I remain, with all fidelity,
Your Lordship’s most obedient and devoted servant,
Viscount von Ester-Klausen
[1] In the congressional system, the term “national gentlemen” referred to prominent people, appointed by their countries' sovereigns, to represent their country's prestige abroad at their own expense, and perform various diplomatic missions. Each national gentleman was allowed to move without restriction on all sovereign continents, and the only limitation was that one country on the territory of another could have up to 50 national gentlemen at some point (although that number was usually much lower in practice).Their personality was protected by immunity from any attack, and even if they would commit a crime on the soil of the state in which they found themselves, the only way of enforcing justice against them – if they would not renounce that immunity themselves – was to be challenged to a duel by weapons and defeated by a national gentleman of another state. Silk cocard and a scarf in the color of the state they represent are symbols of their position.

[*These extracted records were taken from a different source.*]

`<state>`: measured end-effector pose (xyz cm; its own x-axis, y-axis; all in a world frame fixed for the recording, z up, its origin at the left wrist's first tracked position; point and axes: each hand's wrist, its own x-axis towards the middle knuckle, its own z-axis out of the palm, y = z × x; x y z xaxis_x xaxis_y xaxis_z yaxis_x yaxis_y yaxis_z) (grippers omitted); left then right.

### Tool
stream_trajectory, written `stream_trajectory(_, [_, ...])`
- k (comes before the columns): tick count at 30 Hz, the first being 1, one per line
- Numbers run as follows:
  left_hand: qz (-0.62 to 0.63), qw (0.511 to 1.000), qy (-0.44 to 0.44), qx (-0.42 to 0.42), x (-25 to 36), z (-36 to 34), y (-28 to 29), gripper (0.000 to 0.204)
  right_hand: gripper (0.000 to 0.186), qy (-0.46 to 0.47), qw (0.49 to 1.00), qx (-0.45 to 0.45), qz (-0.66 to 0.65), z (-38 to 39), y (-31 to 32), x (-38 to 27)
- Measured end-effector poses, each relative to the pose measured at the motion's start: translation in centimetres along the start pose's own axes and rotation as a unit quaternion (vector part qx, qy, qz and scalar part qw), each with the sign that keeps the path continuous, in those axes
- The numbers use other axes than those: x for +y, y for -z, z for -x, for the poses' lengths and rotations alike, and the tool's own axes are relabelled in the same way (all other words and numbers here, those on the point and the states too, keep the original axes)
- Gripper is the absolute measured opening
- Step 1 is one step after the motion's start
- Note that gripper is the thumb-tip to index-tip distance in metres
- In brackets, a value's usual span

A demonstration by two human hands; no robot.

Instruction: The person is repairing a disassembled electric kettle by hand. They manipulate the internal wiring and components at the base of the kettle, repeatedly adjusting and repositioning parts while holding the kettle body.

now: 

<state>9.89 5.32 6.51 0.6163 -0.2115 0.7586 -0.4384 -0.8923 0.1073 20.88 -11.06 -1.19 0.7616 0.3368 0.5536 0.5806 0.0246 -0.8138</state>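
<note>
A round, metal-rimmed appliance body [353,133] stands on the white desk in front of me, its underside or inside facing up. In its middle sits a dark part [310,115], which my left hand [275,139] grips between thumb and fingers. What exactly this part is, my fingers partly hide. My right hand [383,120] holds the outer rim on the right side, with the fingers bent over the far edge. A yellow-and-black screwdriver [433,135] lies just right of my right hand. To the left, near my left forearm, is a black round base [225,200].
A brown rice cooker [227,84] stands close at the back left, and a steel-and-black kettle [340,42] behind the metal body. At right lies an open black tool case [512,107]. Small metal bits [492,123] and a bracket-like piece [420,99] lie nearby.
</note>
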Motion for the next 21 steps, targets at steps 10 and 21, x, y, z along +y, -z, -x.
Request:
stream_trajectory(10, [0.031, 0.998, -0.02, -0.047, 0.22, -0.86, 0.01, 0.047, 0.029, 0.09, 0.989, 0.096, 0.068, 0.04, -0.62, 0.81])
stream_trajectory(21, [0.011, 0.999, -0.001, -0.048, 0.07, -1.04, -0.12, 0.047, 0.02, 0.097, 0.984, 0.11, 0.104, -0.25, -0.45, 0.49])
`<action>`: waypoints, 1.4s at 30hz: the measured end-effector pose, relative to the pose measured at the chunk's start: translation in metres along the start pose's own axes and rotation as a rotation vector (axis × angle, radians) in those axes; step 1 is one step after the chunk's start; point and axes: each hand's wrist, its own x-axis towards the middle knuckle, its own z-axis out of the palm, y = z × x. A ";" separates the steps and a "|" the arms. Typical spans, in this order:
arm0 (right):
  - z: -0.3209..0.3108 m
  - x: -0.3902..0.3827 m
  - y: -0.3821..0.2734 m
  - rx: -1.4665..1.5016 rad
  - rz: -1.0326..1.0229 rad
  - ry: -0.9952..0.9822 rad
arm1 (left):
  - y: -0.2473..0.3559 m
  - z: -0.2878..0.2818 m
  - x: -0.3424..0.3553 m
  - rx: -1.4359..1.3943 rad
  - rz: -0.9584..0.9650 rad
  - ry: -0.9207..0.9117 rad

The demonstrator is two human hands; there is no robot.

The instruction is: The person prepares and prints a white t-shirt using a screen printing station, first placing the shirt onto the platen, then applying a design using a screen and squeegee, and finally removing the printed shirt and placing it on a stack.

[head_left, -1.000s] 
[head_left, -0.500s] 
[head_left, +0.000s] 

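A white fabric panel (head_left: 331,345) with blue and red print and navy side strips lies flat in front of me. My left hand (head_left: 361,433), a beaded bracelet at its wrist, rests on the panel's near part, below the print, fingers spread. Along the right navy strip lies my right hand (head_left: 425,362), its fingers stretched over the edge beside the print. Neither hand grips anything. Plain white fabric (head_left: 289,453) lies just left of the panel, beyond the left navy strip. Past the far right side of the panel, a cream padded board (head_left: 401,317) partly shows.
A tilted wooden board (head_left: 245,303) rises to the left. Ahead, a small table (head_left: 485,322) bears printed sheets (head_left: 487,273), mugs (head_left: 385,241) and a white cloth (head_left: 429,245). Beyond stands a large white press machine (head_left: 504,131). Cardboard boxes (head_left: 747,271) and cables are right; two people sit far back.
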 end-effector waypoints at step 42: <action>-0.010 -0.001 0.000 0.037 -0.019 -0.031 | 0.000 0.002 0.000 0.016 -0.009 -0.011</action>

[2] Hemet – Tragic heroine from Lokehes's novel, who was killed by being torn apart by wild animals, and whose name was therefore given to the island where the Royal Menagerie was traditionally located.
[3] Ferdinanding – A traditional strategic boardgame representing the wars of Ferdinand I - the founder of the Archkingdom - is considered one of the tenets of Sigisland's national identity. The roots of this game are in the legend, in which the rulers of the eight former Sigislandian states, wanting to measure their forces without actual bloodshed and to choose the strongest among them as joint chief, on the map presented their armies in an objective proportion to their actual strength and numbers, and then by the rules they jointly established, played an imaginary war between them, from which Ferdinand of Otterlon, later Ferdinand I, emerged as victor. Today's rules for Ferdinanding are shaped in the time of Eugene, the second Archking.
[4] By a major reform of the Sigisland social order she implemented upon her coronation, Archqueen Karolina-Louise replaced the traditional eight hierarchically positioned hereditary estates, with ten equal professional categories in which one’s place was determined predominantly on the basis of personal achievements, affinities and abilities.
[5] Twenty Four Years' War (-210-186 CC), was an armed conflict motivated by the scramble for colonies, rich in gold and other resources and established by the settlers from Guntreland and Sigisland, in that time still divided in numerous states. Owing to the strategic genius of General Labser, Guntreland won in nine battles and, despite the relatively balanced power relations, conquered practically all of the colonies of Sigisland. Ferdinand-Oterlon, a Sigislandian nobleman and the Prince-Magnate of the state of Oterlon, initiated the making of a strong alliance of eight Sigislandian states, which then sent an immense expeditionary party to Neuland, under General Francis's command. Francis decisively defeated Labser in the Battle of Hettin (-193 CC) and the Battle of Ransburg (-192 CC), restoring Sigislandian colonies to status quo antebellum. After six further years of war between the two continents, henceforth consolidated in solid alliances, an international peace congress had been arranged, held at the island of Eliza halfway between Sigisland and Guntreland. The Elizine Congress adopted the principle of 'one continent - one country', proclaimed the continental sovereigns who were to guarnatee their respective prerogatives, and Archking Ferdinand I of the Archkingdom of Sigisland was declared the first amongst the sovereigns. Neuland was designed as a loose federation of semi-dependent cantons and former colonies, headed by a king of its own. It was initially planned to give the crown to General Labser, however, since he refused to abide by the will of the Elizine Congress, describing it as 'an oligarchical division of the world', setting up his own state on an archiepelago which did not fall under any country's authority, General Francis was anointed the first King of Neuland, having married Beatrix, daughter of Philip-Friedhold, the sovereign of Guntreland.